DIRECTIONS FOR THIS TASK
From the records below, print exactly the lines starting at the one containing "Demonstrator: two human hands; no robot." and ending at the one containing "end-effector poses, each", ends included, and nothing else.
━━ DATASET CONTENT ━━
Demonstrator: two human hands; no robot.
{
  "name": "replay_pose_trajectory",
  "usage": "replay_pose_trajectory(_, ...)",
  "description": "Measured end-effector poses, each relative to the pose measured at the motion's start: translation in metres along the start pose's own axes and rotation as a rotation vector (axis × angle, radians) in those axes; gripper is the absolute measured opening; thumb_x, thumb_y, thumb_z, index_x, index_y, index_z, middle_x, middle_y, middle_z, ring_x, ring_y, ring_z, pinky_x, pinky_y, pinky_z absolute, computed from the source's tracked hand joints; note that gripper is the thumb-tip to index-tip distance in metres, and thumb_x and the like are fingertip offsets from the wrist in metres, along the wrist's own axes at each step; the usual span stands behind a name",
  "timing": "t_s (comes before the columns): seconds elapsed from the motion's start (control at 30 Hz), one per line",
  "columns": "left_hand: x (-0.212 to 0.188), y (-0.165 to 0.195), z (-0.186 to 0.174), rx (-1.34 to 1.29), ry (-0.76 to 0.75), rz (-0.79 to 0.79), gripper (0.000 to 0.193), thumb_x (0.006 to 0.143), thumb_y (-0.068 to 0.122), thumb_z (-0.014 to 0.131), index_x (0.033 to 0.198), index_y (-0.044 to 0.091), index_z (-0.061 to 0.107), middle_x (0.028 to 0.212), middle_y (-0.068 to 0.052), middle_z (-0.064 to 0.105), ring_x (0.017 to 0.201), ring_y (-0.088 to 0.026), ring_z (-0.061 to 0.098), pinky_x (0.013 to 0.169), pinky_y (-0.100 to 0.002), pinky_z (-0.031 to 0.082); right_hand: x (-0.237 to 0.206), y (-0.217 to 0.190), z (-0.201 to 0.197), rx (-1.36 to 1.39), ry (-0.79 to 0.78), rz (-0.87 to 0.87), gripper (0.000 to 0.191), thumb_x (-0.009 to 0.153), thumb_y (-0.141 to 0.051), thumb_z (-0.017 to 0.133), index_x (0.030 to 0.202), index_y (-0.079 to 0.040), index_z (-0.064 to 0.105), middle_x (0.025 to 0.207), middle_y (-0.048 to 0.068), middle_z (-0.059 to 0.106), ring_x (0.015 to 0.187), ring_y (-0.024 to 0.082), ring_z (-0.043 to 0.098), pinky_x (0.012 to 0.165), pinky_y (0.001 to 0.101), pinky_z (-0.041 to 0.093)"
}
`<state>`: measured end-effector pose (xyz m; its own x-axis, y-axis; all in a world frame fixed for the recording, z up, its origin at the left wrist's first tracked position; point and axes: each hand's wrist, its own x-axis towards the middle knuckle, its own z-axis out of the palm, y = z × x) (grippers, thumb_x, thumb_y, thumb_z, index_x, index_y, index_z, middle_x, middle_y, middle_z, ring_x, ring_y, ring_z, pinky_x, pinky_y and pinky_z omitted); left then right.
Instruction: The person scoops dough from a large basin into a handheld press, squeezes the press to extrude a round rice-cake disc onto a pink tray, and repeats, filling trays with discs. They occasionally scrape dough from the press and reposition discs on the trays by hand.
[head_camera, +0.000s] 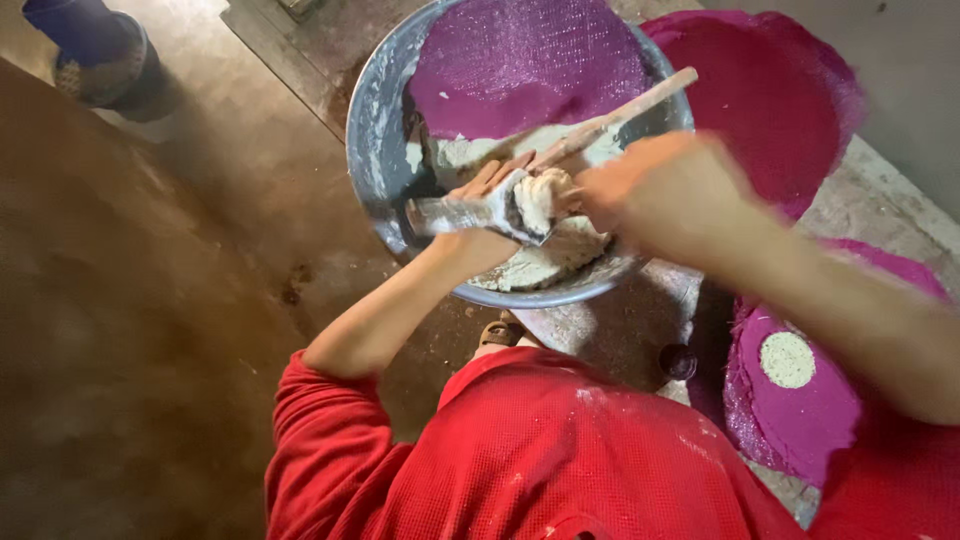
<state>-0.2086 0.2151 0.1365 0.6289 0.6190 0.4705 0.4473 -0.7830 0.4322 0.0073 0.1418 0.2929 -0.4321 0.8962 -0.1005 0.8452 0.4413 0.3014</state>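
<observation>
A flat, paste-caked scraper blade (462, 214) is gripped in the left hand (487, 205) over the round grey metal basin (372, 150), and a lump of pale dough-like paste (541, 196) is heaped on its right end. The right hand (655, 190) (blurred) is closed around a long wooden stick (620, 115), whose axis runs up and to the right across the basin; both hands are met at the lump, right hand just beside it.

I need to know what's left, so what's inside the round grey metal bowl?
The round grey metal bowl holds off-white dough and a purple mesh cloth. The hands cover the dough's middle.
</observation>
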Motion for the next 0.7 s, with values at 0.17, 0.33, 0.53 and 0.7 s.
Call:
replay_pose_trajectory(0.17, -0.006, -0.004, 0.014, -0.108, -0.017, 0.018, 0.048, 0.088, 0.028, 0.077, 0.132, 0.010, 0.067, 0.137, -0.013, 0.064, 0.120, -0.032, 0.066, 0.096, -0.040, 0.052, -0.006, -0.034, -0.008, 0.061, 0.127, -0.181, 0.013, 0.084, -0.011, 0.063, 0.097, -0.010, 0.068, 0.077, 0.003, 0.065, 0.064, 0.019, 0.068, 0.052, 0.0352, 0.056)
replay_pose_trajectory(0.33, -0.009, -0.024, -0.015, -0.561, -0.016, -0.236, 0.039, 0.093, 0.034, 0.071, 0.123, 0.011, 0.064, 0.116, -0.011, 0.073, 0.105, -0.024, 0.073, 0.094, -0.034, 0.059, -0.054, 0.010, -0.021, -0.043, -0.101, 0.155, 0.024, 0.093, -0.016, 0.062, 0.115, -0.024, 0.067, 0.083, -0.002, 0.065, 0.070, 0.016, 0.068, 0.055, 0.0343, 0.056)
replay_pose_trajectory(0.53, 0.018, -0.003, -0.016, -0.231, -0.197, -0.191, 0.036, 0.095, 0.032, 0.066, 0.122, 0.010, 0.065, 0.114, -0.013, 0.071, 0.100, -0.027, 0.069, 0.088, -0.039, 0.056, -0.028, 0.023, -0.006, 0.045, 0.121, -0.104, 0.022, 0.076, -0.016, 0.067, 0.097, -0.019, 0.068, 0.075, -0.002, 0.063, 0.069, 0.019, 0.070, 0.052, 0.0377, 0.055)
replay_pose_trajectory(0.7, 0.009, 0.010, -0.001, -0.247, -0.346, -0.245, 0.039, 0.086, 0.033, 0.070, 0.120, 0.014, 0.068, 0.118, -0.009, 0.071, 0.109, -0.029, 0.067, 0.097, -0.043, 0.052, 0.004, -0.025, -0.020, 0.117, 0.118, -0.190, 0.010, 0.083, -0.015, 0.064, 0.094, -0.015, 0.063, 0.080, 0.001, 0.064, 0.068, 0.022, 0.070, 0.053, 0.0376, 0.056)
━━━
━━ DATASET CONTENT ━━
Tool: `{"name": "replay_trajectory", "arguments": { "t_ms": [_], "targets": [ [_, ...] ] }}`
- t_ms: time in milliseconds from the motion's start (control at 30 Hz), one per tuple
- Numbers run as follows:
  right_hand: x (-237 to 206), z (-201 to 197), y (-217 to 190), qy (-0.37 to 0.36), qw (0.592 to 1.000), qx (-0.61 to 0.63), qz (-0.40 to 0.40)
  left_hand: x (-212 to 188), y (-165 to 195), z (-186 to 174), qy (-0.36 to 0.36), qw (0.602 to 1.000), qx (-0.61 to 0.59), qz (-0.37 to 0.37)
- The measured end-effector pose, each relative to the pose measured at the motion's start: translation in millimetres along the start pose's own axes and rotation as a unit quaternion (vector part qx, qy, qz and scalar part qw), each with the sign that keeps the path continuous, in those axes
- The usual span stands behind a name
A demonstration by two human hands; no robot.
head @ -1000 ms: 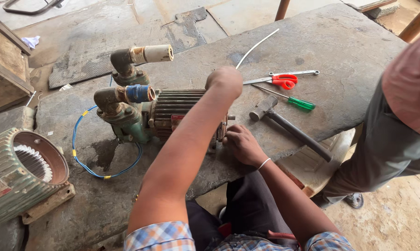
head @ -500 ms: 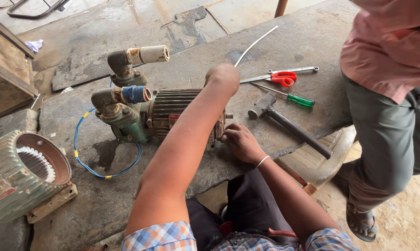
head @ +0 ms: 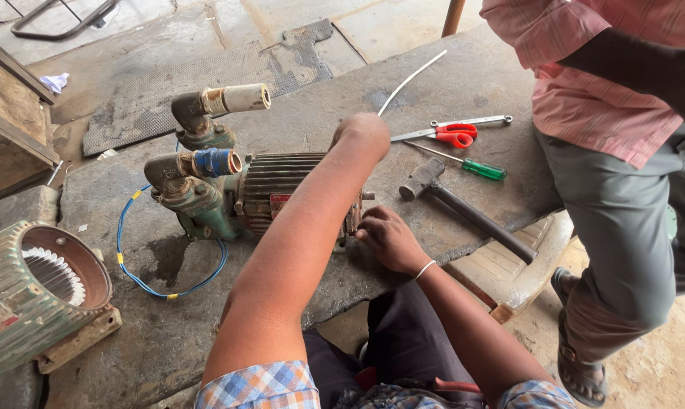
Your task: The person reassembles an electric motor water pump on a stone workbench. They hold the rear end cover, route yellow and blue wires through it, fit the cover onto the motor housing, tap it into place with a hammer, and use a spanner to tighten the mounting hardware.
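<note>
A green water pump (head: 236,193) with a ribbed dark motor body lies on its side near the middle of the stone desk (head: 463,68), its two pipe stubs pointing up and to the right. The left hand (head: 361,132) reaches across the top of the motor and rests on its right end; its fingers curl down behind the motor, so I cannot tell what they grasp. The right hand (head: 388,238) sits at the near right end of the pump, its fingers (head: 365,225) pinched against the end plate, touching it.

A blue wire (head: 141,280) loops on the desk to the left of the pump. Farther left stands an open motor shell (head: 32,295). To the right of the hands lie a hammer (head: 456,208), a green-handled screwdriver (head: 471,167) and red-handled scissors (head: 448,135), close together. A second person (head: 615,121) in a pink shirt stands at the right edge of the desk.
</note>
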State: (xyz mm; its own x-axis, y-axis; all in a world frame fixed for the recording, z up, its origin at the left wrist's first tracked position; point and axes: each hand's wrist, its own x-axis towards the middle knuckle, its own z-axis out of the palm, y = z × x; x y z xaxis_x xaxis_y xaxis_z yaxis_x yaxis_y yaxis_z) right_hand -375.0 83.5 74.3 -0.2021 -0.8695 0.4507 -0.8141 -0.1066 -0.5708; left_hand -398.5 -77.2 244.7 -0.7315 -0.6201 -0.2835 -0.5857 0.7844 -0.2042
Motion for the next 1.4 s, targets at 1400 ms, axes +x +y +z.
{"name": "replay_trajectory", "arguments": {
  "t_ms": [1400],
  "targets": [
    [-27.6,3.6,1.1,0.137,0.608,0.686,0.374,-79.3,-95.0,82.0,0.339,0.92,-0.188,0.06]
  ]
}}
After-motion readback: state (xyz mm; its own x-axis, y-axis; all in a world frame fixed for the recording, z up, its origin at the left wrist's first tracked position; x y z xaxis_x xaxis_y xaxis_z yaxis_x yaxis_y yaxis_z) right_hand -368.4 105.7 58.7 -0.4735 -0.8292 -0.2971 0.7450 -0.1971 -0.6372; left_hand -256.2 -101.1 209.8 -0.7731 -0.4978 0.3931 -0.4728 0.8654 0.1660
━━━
RESULT FOR THIS EXERCISE
Demonstrator: two human hands; no robot.
{
  "name": "replay_pose_trajectory",
  "usage": "replay_pose_trajectory(_, ...)",
  "description": "Measured end-effector poses, each relative to the pose measured at the motion's start: translation in metres along the start pose's own axes and rotation as a rotation vector (axis × angle, radians) in those axes; gripper is the absolute measured opening; thumb_x, thumb_y, thumb_z, index_x, index_y, index_z, middle_x, middle_y, middle_z, ring_x, ring_y, ring_z, pinky_x, pinky_y, pinky_z absolute, computed from the source's tracked hand joints; note that gripper is the thumb-tip to index-tip distance in metres, and thumb_x and the like are fingertip offsets from the wrist in metres, along the wrist's own axes at each step; the usual span stands behind a name",

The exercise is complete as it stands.